_WORK TASK_. In the entries that follow, the lines from the line containing "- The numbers" up to and including the line containing "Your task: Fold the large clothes" must be copied exactly, with pictures omitted.

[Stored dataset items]
-- Opening Marker --
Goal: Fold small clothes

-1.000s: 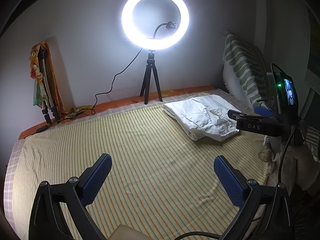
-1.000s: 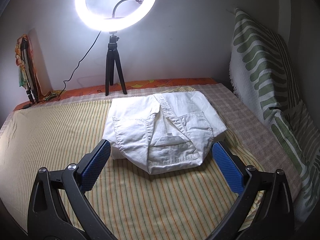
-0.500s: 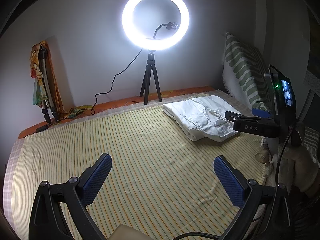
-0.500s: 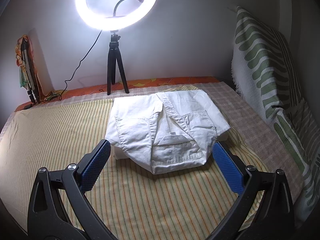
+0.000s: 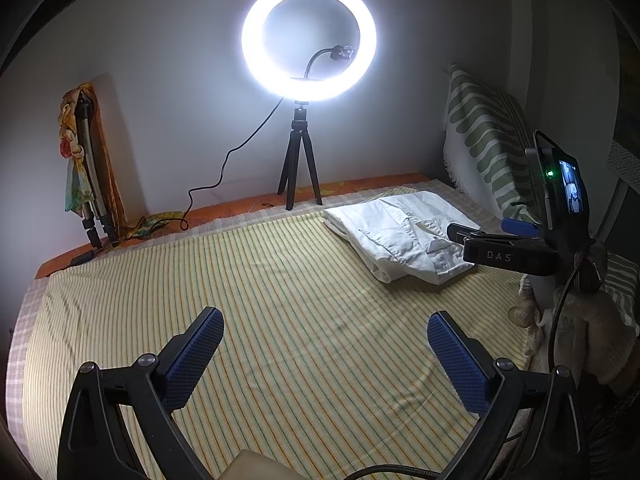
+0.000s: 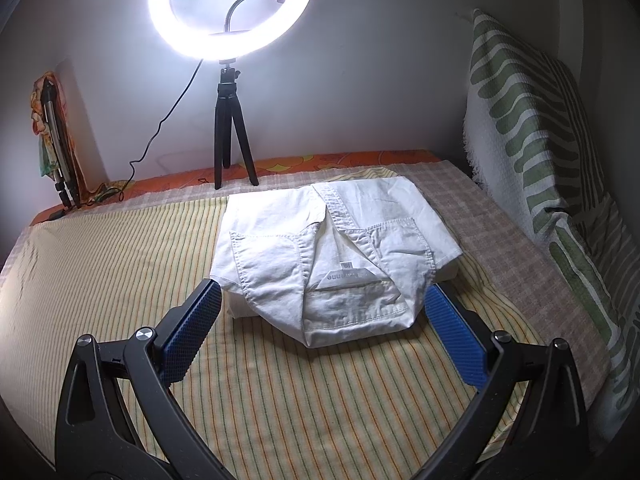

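Items, L to R:
- Folded tripod w/ coloured cloth, far L corner, against wall.
- Left gripper: jaws spread wide, empty, above bare striped bedsheet.
- Ring light on small tripod, back centre, lit.
- White shorts, folded, flat on sheet, R of centre.
- Right gripper: jaws released, empty; blue pads flank near edge of shorts.
- Green-striped pillow, upright, R wall.
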### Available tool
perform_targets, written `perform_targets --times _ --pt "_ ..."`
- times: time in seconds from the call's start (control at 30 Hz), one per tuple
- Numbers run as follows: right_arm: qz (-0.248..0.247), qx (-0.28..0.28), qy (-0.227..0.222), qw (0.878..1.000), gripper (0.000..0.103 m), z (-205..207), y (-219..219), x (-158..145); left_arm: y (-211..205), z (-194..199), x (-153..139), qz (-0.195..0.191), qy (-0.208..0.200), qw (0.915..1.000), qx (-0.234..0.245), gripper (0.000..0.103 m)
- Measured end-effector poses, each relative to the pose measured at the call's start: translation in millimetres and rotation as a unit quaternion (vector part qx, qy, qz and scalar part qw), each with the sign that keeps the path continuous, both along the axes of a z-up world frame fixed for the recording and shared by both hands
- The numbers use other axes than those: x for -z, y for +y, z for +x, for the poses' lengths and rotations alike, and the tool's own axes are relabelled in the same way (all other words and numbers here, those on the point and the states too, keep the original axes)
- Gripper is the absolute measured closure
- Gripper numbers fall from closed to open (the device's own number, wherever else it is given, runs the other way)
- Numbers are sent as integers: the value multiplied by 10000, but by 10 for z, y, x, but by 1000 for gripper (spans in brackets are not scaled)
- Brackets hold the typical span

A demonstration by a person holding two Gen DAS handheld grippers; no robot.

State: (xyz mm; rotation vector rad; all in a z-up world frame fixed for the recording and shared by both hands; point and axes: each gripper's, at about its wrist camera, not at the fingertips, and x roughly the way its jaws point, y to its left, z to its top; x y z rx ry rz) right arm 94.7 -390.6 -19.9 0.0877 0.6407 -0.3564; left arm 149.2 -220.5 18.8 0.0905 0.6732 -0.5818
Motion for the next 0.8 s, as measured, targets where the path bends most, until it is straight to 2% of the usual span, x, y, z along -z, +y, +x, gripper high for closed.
perform_targets --times 0.8 --pt "94 6 37 9999 0 -20 -86 34 -66 11 16 22 -17 10000 78 0"
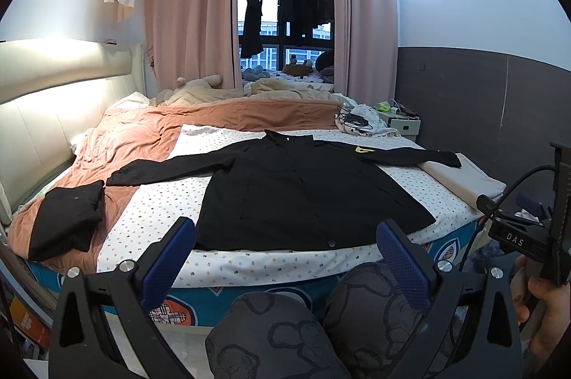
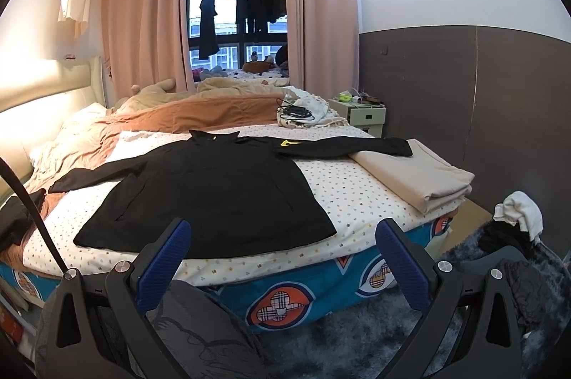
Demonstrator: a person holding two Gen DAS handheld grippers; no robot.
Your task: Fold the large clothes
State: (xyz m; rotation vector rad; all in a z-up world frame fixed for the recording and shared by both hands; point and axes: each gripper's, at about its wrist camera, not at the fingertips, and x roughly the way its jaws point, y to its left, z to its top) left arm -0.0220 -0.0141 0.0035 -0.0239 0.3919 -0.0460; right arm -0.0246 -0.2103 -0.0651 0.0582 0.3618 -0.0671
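Observation:
A large black long-sleeved jacket [image 1: 303,193] lies spread flat on the bed's dotted white sheet [image 1: 160,207], sleeves stretched out left and right, a yellow patch on the right sleeve. It also shows in the right wrist view [image 2: 214,193]. My left gripper [image 1: 285,236] is open and empty, held back from the bed's near edge above the jacket's hem. My right gripper [image 2: 282,236] is open and empty, also short of the bed edge, by the hem's right corner.
A folded black garment [image 1: 67,218] lies on the pink quilt [image 1: 142,143] at left. Folded beige cloth [image 2: 414,172] sits at the bed's right edge under the sleeve cuff. Cables and cloth [image 2: 303,111] lie at the far side. A nightstand [image 2: 360,115] and clothes pile [image 2: 514,222] stand right.

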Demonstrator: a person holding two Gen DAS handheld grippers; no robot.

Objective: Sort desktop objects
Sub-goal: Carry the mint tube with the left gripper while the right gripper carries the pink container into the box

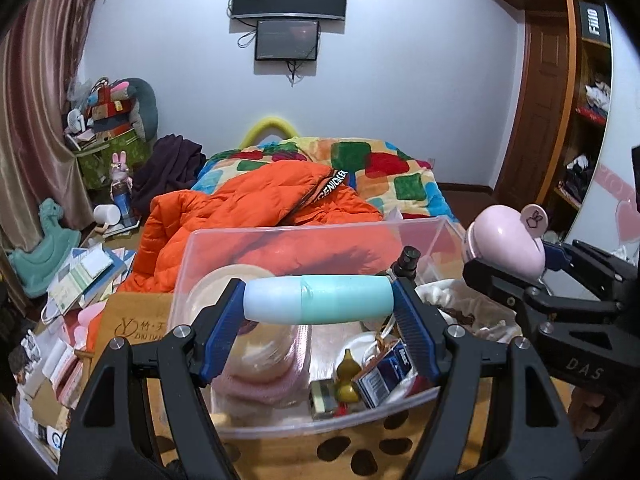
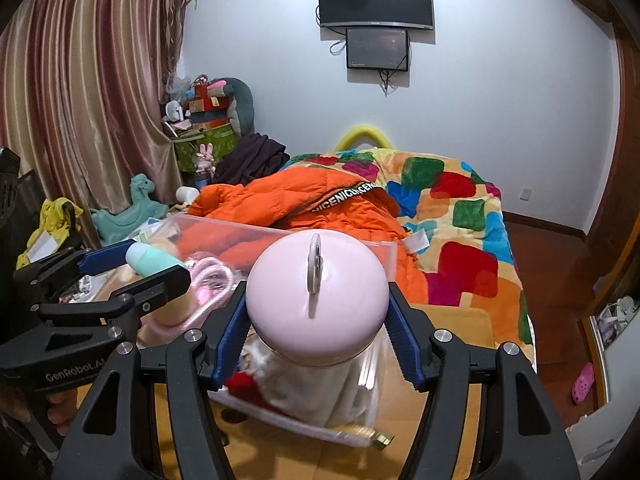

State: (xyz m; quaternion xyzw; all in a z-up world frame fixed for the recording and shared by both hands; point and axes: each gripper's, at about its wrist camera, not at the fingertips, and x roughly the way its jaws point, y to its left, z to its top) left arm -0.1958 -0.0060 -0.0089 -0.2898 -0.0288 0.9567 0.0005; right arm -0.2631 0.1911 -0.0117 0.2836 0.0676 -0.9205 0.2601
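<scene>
Teal bottle [image 1: 318, 299] crosswise, level

Each hand-held gripper is a matte black frame with triangular cut-outs and silver round screw heads at the joints. The left hand-held gripper [image 1: 318, 300] and right hand-held gripper [image 2: 316, 312] carry ribbed blue finger pads [image 1: 218, 338]. White lettering marks their sides: "GenRobot.AI" and "DAS".

Bin [image 2: 280, 236] contents behind pink lid [image 2: 316, 300]

Clear bin [image 1: 420, 226] stands open-topped, its floor crowded; orange jacket [image 1: 248, 204] heaps just behind
</scene>
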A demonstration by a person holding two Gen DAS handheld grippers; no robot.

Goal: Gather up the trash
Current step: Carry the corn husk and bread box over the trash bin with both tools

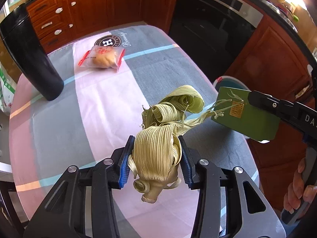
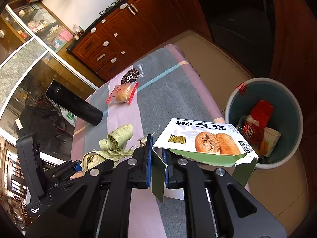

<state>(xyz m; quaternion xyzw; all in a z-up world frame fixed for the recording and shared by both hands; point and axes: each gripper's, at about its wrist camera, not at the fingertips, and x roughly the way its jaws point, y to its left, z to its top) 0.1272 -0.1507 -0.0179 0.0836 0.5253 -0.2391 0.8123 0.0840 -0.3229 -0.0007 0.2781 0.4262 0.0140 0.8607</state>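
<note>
My left gripper (image 1: 156,140) is shut on a bundle of pale dried leaves (image 1: 156,150), held above the table; loose curls trail forward from it. In the right wrist view the same leaves (image 2: 116,138) hang from the left gripper (image 2: 79,165) at the left. My right gripper (image 2: 157,146) is shut on the green flap of a torn pastry box (image 2: 204,136), which sticks out past the table's right edge. From the left wrist view the box (image 1: 245,115) shows its green underside, pinched by the right gripper (image 1: 251,97). A blue trash bin (image 2: 233,99) stands on the floor beyond the box.
A wrapped bun in a clear bag (image 1: 103,56) lies at the far end of the striped tablecloth (image 1: 59,129). A black tumbler (image 1: 33,59) stands at the left. The bin holds a red can (image 2: 249,130) and a paper cup (image 2: 272,138). Wooden cabinets (image 1: 89,10) and an oven (image 1: 208,23) surround the table.
</note>
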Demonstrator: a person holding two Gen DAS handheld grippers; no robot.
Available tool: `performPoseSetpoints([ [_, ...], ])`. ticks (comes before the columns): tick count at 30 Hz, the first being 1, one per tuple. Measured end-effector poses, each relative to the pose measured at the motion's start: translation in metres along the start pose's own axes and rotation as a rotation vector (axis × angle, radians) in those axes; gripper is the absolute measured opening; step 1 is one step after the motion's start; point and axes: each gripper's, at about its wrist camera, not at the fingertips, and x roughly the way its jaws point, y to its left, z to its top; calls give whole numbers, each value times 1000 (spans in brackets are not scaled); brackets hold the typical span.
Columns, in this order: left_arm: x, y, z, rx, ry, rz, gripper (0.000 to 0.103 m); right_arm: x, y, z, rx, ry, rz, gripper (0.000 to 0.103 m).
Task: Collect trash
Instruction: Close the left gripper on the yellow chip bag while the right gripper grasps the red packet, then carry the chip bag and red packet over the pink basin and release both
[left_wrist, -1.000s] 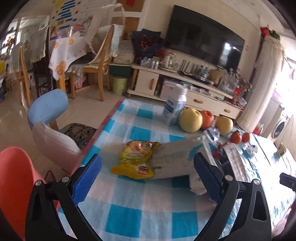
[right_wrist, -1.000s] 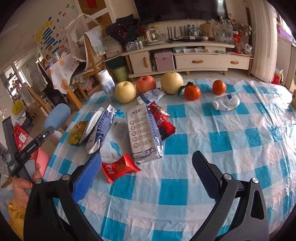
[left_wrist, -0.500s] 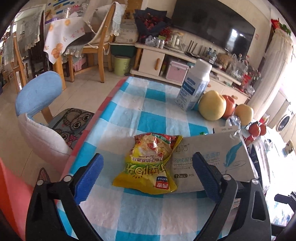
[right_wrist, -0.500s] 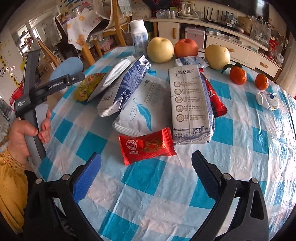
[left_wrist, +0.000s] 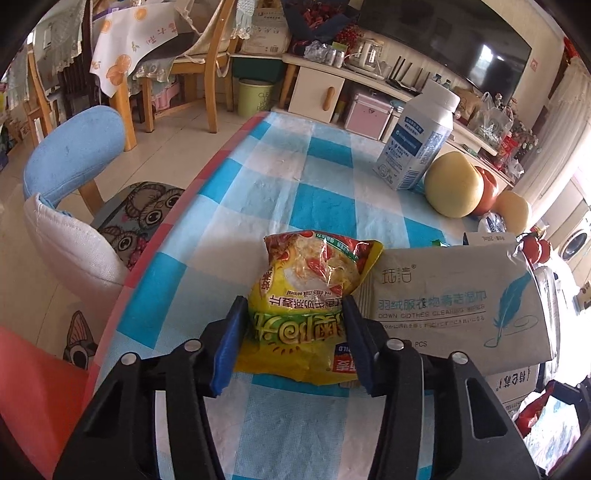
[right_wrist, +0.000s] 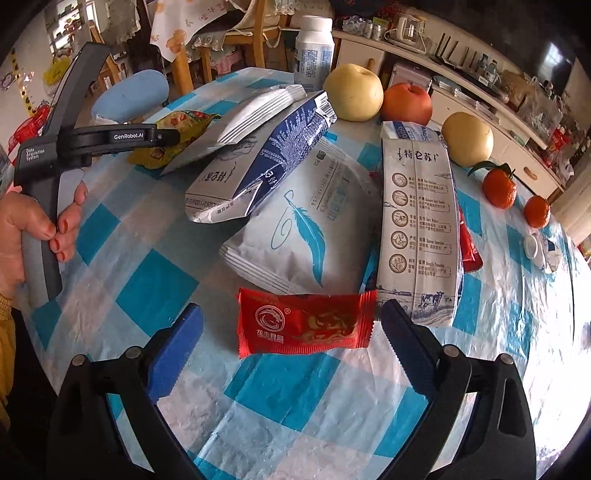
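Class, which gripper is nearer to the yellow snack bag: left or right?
Left. The left gripper has its jaws closed on both sides of the yellow snack bag. The right gripper is open around the red wrapper, across the pile from that bag.

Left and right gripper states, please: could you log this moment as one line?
left gripper: closed on yellow snack bag | right gripper: open around red wrapper, not gripping | stage: grasping trash

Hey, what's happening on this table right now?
A person is clearing wrappers off the checked table with two handheld grippers. The left gripper has its jaws pressed against the yellow snack bag. The right gripper hangs open, its jaws either side of the red wrapper, not gripping.
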Motion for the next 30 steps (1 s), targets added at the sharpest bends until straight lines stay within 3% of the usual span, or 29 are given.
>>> performPoseSetpoints([
  [2,-1,0,-1,-4,2,10,49,0,4,1,-36,-10,-29,69],
  [5,-2,-1,-3,3,-2,20,47,8,1,2,-28,38,-19,61],
  [19,-18,11,-12,-69,-12,1,40,-11,-3,6,-17,-13,22,52],
  [30,-70,33,-20,-113,-114,5,40,-33,11,12,-22,-85,58,48],
])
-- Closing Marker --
_THE ANSWER_.
- The numbers use other axes than those: x for -z, y for +y, z for +x, for the poses' lengths and rotations alike, and the tool's own axes are relabelled in the same way (all other words and numbers here, those on the point and the states too, keep the original axes)
- Gripper is the absolute measured closure
- Gripper numbers fall from closed to open (the device's own number, wherever else it is given, runs the other way)
- Numbers are sent as integers: the value multiplied by 10000, but by 10 for z, y, x, but by 1000 for gripper (spans in brackets are not scaled)
- Brackets hold the typical span

A demonstration by a person holding two Gen DAS handheld grippers; no robot.

State: (xyz mm; rotation vector rad; all in a z-up world frame fixed for the recording and shared by both hands; point and axes: each gripper's, at about its wrist camera, not at the fingertips, and x roughly the way its jaws point, y to its left, z to its top; x y z rx ry rz) right arm 94.7 -390.6 -19.9 0.0877 0.6407 -0.3564; left arm 149.2 -220.5 18.8 0.0905 0.6732 -0.5818
Motion for the next 0.8 s, as measured, targets where the path bends most, until it is straight to 2% of the usual span, x, y, z along -z, +y, +x, gripper high for closed.
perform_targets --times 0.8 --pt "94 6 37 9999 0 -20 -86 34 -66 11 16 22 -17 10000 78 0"
Demonstrator: a person holding two Gen DAS handheld grippers; no robot.
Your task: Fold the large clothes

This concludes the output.